Figure 4 and Figure 5 illustrate the variations in demand for green regional electricity in the regional market in the fixed price and flex price scenario, aggregated over one month. Figure 4 depicts the PV expansion scenarios (a) and (b), and Figure 5 shows scenarios (c) and (d). Two notable trends emerge: (I) Across all scenarios, demand under flexible pricing consistently surpasses that under fixed prices; and (II) with the growth of RES expansion in the system, the overall market demand decreases. This is primarily driven by the increasing numbers of prosumers, who participate less frequently as ‘demanders’ in the market compared to pure consumers.
Figure 6 and Figure 7 extend the findings from Figure 4 and Figure 5, including the available sales volume for green regional electricity in the regional market. Figure 6 depicts PV expansion scenarios (a) and (b), and Figure 7 shows scenarios (c) and (d). It should be noted that these figures only show aggregated quantities and do not display hourly analyses. In scenario (a), supply and fixed price demand balance relatively well from May to August. At this point, the increase in demand due to flexibilization has seemingly no effect, as there is not enough left-over sales volume to meet the increased demand. However, during months with limited solar radiation, the generation capacity falls short of covering demand. Scenario (b) extends the period for meeting demand to April to September but results in significant oversupply during summer months, in some cases by a factor of up to 2, even in the flex price scenario. Scenarios (c) and (d) show minimal improvements in meeting demand and, more critically, lead to a significant oversupply during summer months by a factor of 3 in (c) and a factor of 5 in (d).
Figure 8 and Figure 9 display the residual sales volumes for the regional market under both the fixed price and flex price systems. Figure 8 displays the PV expansion scenarios (a) and (b), and Figure 9 shows scenarios (c) and (d). While the quantitative analysis in Figure 6 initially suggests that no effects can be harnessed through flexibilization under scenario (a), this specific analysis reveals that these effects do exist. It indicates that regionally generated electricity could be marketed within the region. Similar effects are observed for scenario (b), although the impact appears limited due to the constraint that demand cannot be increased beyond an upper limit and the growing number of prosumers. In scenarios (c) and (d), these constraints seem to completely block the positive effects of flexibilization.

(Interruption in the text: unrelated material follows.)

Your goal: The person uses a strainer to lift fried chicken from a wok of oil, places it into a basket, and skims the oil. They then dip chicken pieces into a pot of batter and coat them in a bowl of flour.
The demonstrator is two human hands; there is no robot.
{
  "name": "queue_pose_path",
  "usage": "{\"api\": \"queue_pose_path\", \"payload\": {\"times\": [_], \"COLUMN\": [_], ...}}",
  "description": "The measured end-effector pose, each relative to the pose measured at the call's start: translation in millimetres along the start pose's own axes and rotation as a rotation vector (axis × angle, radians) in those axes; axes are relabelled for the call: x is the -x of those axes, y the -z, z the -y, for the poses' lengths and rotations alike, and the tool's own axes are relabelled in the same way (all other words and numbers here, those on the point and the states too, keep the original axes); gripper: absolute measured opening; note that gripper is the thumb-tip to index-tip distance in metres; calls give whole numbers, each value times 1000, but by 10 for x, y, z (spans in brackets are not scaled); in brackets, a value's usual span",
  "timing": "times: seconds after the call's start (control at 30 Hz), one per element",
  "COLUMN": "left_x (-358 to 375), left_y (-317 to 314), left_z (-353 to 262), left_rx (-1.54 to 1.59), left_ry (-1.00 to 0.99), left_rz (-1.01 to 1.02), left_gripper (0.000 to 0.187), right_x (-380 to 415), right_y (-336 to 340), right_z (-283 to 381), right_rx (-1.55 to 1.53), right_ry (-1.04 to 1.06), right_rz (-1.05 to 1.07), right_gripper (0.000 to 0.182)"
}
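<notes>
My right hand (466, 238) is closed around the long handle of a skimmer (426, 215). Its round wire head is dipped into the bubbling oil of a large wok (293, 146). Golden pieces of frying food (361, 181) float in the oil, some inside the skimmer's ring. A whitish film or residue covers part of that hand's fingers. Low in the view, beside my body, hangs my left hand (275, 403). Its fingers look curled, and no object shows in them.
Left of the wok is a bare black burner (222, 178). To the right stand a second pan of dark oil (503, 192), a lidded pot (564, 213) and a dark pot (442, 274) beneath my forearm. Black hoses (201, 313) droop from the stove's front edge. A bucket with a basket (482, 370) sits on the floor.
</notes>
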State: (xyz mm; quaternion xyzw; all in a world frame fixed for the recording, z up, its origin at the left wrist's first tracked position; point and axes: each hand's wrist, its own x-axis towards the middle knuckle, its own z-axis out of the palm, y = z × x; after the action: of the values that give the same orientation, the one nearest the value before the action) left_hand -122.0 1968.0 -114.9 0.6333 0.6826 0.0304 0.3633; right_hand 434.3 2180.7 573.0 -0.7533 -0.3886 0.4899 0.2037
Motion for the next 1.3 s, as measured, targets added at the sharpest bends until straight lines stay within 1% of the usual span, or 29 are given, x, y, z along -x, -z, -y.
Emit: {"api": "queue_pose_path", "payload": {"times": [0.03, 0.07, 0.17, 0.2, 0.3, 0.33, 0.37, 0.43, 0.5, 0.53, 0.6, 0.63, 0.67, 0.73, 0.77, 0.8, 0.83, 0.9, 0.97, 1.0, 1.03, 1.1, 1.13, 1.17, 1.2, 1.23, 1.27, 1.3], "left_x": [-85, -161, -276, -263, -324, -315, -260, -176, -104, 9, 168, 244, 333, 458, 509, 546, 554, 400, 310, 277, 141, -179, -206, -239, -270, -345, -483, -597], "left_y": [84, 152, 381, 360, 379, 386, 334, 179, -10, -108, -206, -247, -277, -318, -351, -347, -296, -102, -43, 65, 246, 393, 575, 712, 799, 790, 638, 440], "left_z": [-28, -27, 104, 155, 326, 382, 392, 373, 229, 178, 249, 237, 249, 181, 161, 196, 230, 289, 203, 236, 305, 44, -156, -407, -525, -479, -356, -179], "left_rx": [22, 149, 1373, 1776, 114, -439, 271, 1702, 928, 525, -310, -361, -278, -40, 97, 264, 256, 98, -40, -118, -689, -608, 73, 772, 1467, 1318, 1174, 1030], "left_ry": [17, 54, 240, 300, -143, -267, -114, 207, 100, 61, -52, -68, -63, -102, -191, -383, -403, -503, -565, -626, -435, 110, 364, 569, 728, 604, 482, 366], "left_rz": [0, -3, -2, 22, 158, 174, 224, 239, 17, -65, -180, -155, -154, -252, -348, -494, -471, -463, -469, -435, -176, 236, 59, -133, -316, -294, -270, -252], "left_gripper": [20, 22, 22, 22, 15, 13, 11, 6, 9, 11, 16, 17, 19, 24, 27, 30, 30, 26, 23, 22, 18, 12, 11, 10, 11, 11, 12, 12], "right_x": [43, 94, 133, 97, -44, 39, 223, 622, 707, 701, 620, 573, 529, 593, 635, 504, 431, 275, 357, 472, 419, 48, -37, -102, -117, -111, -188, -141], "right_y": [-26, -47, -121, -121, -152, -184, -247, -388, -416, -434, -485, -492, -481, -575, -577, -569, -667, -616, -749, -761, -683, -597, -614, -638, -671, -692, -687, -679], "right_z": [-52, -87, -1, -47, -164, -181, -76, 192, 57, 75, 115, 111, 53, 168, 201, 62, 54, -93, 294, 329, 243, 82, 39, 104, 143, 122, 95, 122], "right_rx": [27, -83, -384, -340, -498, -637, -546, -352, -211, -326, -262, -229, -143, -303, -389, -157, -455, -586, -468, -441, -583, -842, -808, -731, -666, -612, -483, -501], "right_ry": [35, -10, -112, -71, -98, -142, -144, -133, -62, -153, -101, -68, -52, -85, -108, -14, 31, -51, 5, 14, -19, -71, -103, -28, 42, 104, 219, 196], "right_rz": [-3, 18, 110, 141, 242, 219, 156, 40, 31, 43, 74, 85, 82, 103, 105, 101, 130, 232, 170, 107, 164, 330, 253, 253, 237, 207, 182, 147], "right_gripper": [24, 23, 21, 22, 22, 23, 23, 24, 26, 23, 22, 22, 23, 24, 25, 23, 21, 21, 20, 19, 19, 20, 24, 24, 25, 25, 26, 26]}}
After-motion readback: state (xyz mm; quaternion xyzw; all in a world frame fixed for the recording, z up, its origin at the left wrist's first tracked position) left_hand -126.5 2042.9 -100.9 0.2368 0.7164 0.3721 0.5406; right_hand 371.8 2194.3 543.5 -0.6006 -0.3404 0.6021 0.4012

4.4. Scenario Results: PV and CHP

Figure 10 illustrates the ordered residual load curve for the observed period across scenarios (a)–(d) in relation to the entire supply system. Similar to Figure 3, scenario (a) experiences no regional oversupply at any time. Also, hours with overcapacity begin to occur in scenario (b). Scenarios (c) and (d) exhibit significantly higher numbers of hours with overcapacities, with 1300 and 3400 h, respectively, compared to the solely PV scenario. In the solely PV expansion scenario, none of the scenarios (a)–(d) has undercapacities by less than 6000 MW in the first 2000 h of the graph. In the PV and CHP expansion scenarios, only scenario (a) exhibits this characteristic. This indicates that in this expansion scenario, generation matches consumption more closely than in the solely PV scenario.
Figure 11 and Figure 12 illustrate the variations in demand for green regional electricity in the regional market in the fixed price and flex price scenario, aggregated over one month. Figure 11 depicts the expansion scenarios (a) and (b), and Figure 12 shows scenarios (c) and (d). The two notable trends observed in the solely PV scenario (see Figure 4 and Figure 5) can be observed here as well: (I) Demand under flexible pricing consistently surpasses that under fixed prices in all scenarios, and (II) with the growth of RES expansion in the system, the overall market demand decreases, here, of course, in a more drastic manner than in the solely PV scenario due to the higher number of prosumers. However, a third phenomenon can also be observed. The increased generation due to CHP units within the system in the cold season results in price and, thus, demand effects in the market in the winter and transition months. As a result, the graphs are flatter than in the solely PV scenario.
Figure 13 and Figure 14 extend the findings from Figure 11 and Figure 12, including the available sales volume for green regional electricity in the regional market. Figure 13 depicts the expansion scenarios (a) and (b), and Figure 14 shows scenarios (c) and (d). It is worth noting that, once again, this representation focuses on aggregated quantities rather than providing hourly analyses. What hits the eye first is that the sales volume is higher, and, as inferred from Figure 11 and Figure 12, the demand is generally lower than in the solely PV scenario. This can be categorized as a positive effect on the overall system in scenario (a), even though this figure is a market analysis. Starting from scenario (b), it becomes apparent that the sales volume appears to be disproportionately large for the market’s demand situation. In scenarios (c) and (d), the sales volume surpasses the quantity demanded, with (d) even experiencing this oversupply in the winter months.
Figure 15 and Figure 16 display the residual sales volumes for the regional market under both fixed and flex price systems. Figure 15 displays the expansion scenarios (a) and (b), and Figure 16 shows scenarios (c) and (d). Compared to the representation in the solely PV scenario (see Figure 8 and Figure 9), it is noticeable that all graphs (a)–(d) later fall below 0, indicating a generally higher sales volume. However, in case (a), the graph remains at 0 for a while, suggesting a balanced level between demand and supply in the market. Scenarios (a) and (b) also show the positive effect of the flexibilization of the price component for green electricity. All scenarios (a)–(d) share the same maximum values as in the solely PV scenario, suggesting that these values are based on PV feed-in peaks. However, scenarios (c) and (d) show a significantly larger supply surplus than in the solely PV scenario.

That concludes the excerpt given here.